▸ **EXERCISE PROMPT**
Scan the listing below and copy each line holding the word "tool".

- - -

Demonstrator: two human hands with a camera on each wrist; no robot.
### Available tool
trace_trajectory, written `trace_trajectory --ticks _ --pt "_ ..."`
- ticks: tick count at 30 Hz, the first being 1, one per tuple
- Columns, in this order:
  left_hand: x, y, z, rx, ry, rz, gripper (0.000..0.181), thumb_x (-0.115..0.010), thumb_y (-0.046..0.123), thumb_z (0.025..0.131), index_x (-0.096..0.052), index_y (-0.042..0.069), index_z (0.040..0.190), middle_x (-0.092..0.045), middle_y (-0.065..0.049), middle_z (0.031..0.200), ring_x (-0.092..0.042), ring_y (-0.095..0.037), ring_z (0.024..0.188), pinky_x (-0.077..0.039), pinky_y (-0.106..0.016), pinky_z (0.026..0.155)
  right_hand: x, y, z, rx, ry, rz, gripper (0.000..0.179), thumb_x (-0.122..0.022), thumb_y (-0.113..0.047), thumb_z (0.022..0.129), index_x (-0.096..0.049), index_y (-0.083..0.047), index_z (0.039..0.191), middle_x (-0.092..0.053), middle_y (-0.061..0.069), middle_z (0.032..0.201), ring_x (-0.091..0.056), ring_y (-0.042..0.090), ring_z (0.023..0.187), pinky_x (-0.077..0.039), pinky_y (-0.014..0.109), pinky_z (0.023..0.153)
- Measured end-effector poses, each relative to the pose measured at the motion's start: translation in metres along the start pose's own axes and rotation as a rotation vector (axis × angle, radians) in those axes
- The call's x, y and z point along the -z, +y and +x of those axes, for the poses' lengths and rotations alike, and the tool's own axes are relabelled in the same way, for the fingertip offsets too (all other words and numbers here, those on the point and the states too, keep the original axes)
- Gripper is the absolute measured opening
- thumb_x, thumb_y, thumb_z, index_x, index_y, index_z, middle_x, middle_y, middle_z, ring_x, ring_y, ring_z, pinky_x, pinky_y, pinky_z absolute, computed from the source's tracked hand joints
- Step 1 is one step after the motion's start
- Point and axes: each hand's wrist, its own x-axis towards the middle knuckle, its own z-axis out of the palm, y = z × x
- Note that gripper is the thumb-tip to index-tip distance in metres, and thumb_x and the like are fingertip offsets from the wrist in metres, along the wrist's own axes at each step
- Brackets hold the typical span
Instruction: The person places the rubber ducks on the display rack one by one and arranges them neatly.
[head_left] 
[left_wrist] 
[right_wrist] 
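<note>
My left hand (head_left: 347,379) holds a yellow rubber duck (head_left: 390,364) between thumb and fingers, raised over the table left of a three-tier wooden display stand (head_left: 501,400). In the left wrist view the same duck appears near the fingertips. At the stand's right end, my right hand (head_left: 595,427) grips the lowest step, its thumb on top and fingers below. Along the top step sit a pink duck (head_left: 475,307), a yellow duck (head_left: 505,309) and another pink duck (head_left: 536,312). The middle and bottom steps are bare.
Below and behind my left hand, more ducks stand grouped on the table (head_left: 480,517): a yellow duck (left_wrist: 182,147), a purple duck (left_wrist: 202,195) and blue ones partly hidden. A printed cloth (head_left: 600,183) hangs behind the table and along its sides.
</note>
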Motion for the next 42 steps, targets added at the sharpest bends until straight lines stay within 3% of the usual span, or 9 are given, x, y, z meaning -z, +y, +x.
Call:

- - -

▸ **TASK SOLUTION**
### Available tool
- The call's x, y and z point along the -z, +y and +x of those axes, for the poses' lengths and rotations alike, and the tool's own axes are relabelled in the same way, for the fingertip offsets too (all other words and numbers here, those on the point and the states too, keep the original axes)

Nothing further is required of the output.